Written and directed by Fruit Chan
A perfect marriage of style and subject matter, Made In Hong Kong is for those with a soft spot for disillusioned youth, irreverent filmmaking and energy, energy, energy.
Amateur actor Sam Lee stars as August Moon, a high school dropout turned layabout who scrapes together a living collecting for more sinister criminals. He’s brash, hiding himself behind street-tough mannerisms and threats with varying degrees of success. He’s not totally gormless, however, as under his wing he’s taken the hulking but meek Sylvester, a person with a mental disability. Together they’re headed nowhere fast.
One day while on a collection run, they meet Ping (Neiky Hui-Chi Yim), a teen suffering from an illness that threatens to kill her. Moon falls for Ping, and an intense romance develops, made more so by the fatalistic air that hangs over everything. Moon’s days become about Ping, as he vows to save her. Meanwhile, a local young girl’s suicide takes similar hold of him, his nights haunted by this girl and her decision. With both a purpose and a puzzle to solve, Moon must ponder what life is leading to in a Hong Kong newly released by the British to China.
Made in Hong Kong is less refined than Wong Kar-wai’s Chungking Express, the movie that’s more synonymous with Second New Wave Hong Kong filmmaking than any other, but it’s a standout example alongside it. It has the same firebrand vitality and irreverence for what came before, with fast cuts, no loyalty to narrative, sensuous yet aloof. It’s inner life set to music.
It’s striking to have a localized style come together with such speed and intensity, but Made is proof that Chungking galvanized something that also resonated. Made In Hong Kong takes a freewheeling approach to its very real outlook however, telling a story of a parent-less society that’s growing up without moral authority and compass. Chan just lets it slowly creep up on you, distracted as you were by the outsized antics of Moon and street gang buddies.

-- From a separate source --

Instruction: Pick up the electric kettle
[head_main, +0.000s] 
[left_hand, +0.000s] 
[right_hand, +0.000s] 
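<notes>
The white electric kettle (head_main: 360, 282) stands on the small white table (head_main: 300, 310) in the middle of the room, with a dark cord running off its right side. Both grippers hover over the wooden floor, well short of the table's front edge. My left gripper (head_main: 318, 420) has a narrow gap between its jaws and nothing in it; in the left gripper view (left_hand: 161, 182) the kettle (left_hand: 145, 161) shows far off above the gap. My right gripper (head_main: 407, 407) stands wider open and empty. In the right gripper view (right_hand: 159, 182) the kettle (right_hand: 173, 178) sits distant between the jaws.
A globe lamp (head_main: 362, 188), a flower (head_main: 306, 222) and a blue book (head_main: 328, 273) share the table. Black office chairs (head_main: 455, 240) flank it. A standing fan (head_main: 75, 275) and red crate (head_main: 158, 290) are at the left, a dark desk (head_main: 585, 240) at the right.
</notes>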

Full of ennui and melancholia, Made In Hong Kong is the rare movie that’s an energetic drum solo as it goes along but leaves you downbeat. A film committed as much to style as it is to its message, and they can’t be separated. That Chan did this by the seat of his pants, doing it independently, is all the more noteworthy, and the historic nature of its existence only adds to it.
It’s fun, vibrant and colorful, possessing the charm of unrefined overzealous acting by its lead, but with real social consciousness fueling this story of youth in revolt, landing at the right time in history, a real moment where life and art imitate each other. That it’s also evergreen entertainment is just icing on the cake.